EXERCISE INSTRUCTIONS: Would you quote the material below from its first line through the line containing "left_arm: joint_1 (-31", exactly and with both ends included?

DATASET CONTENT:
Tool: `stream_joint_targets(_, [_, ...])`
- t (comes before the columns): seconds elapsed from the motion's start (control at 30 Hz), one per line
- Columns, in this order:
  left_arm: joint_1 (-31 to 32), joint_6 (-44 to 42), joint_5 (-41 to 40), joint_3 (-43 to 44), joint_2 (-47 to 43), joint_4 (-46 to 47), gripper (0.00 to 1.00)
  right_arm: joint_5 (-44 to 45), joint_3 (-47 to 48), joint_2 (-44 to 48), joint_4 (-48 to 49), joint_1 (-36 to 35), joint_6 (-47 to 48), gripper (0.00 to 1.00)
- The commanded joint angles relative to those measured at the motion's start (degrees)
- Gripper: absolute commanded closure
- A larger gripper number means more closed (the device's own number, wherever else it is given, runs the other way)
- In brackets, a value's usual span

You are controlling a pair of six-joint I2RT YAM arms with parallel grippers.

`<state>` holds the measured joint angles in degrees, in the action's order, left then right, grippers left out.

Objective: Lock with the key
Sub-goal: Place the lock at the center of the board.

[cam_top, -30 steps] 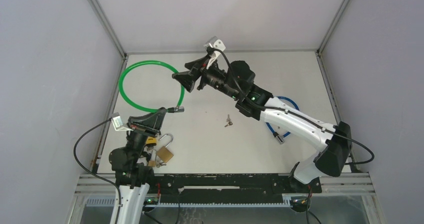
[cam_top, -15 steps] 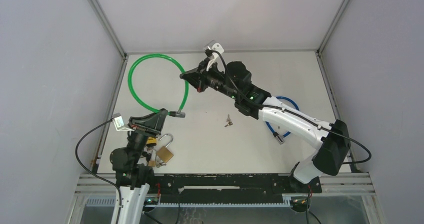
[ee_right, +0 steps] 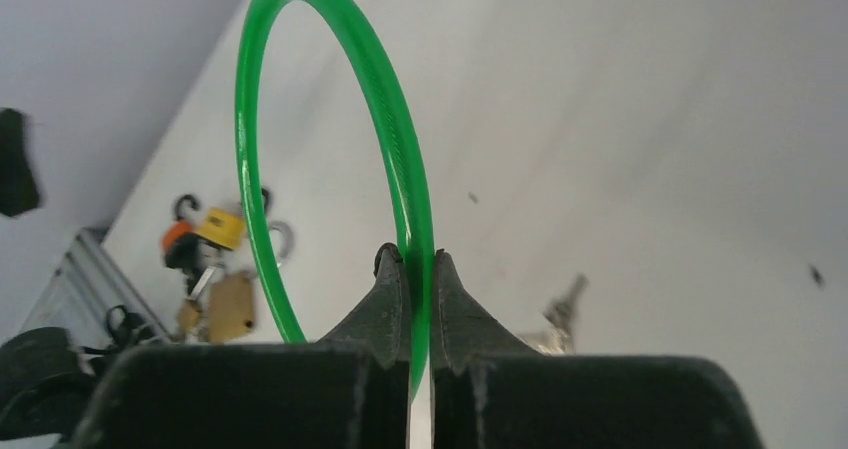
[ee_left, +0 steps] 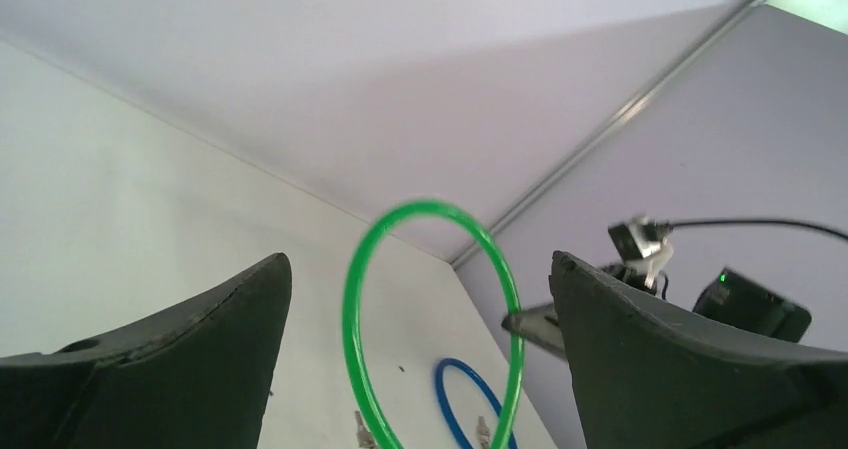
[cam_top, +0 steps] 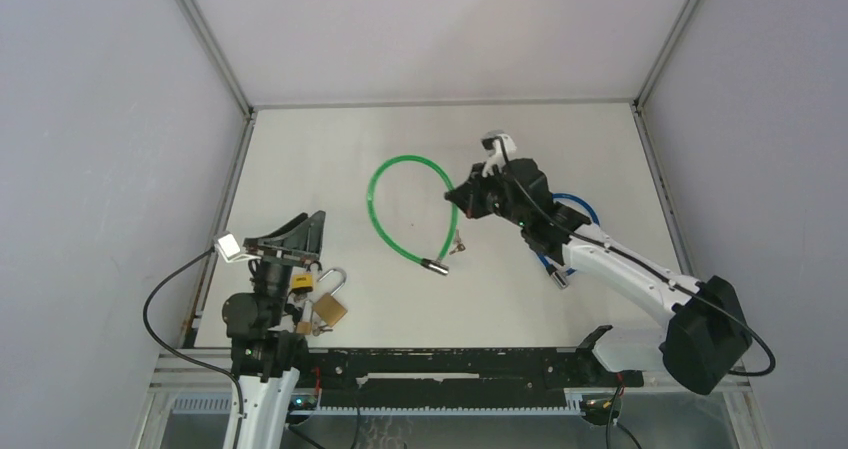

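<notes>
While right tool [cam_top: 462,195] pinches green cable [cam_top: 371,207] | mid table [cam_top: 300,149] | walls [cam_top: 110,119] well apart

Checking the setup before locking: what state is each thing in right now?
Green cable: gripped, loop standing upright, metal end free.
Right gripper: shut on that cable.
Left gripper: open, empty.
Keys: loose on the table, in no lock.
Blue cable: lying flat, partly hidden.
Padlock: lying flat; shackle state unclear.

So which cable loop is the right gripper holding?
The green cable loop; the right gripper is shut on it. The blue one lies on the table.
</notes>
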<state>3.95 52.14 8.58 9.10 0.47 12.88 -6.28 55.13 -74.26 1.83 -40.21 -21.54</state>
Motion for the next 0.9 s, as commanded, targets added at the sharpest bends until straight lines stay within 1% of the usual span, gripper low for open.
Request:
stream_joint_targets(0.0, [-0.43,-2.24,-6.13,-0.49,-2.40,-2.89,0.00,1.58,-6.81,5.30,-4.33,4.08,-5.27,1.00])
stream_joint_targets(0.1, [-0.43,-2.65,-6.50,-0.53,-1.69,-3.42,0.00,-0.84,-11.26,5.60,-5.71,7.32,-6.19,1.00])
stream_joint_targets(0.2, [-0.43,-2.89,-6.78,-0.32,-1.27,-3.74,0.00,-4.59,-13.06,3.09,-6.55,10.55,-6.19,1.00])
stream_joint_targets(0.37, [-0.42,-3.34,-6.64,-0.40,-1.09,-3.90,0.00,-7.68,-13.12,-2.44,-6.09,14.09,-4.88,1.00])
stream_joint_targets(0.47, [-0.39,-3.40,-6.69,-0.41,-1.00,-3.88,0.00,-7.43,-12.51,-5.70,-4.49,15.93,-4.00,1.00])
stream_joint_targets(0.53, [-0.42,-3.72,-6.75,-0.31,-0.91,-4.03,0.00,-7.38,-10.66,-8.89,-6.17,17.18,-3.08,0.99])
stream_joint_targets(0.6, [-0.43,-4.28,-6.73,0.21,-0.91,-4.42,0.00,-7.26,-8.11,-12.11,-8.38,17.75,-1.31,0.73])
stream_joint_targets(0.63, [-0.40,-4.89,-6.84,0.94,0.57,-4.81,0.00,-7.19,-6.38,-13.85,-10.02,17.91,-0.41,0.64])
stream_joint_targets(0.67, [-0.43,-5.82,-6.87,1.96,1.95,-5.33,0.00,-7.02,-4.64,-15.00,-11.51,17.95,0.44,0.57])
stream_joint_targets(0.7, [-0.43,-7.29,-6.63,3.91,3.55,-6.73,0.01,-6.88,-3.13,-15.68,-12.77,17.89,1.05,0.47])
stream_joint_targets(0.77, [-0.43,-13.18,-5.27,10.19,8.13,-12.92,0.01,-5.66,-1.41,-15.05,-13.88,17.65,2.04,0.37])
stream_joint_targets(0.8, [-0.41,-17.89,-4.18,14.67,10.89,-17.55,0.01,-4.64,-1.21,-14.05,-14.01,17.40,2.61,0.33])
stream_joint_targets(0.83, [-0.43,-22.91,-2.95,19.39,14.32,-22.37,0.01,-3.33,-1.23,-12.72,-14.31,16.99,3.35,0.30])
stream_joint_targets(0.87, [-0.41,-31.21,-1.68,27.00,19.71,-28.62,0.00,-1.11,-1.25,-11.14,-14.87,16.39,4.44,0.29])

EXERCISE OUTPUT:
Tool: `stream_joint_targets(_, [_, ...])`
- t (comes before the columns): seconds elapsed from the motion's start (control at 30 Hz), one per line
- Columns, in this order:
  left_arm: joint_1 (-31 to 32), joint_6 (-44 to 42), joint_5 (-41 to 40), joint_3 (-43 to 44), joint_2 (-47 to 43), joint_4 (-46 to 47), gripper (0.00 to 1.00)

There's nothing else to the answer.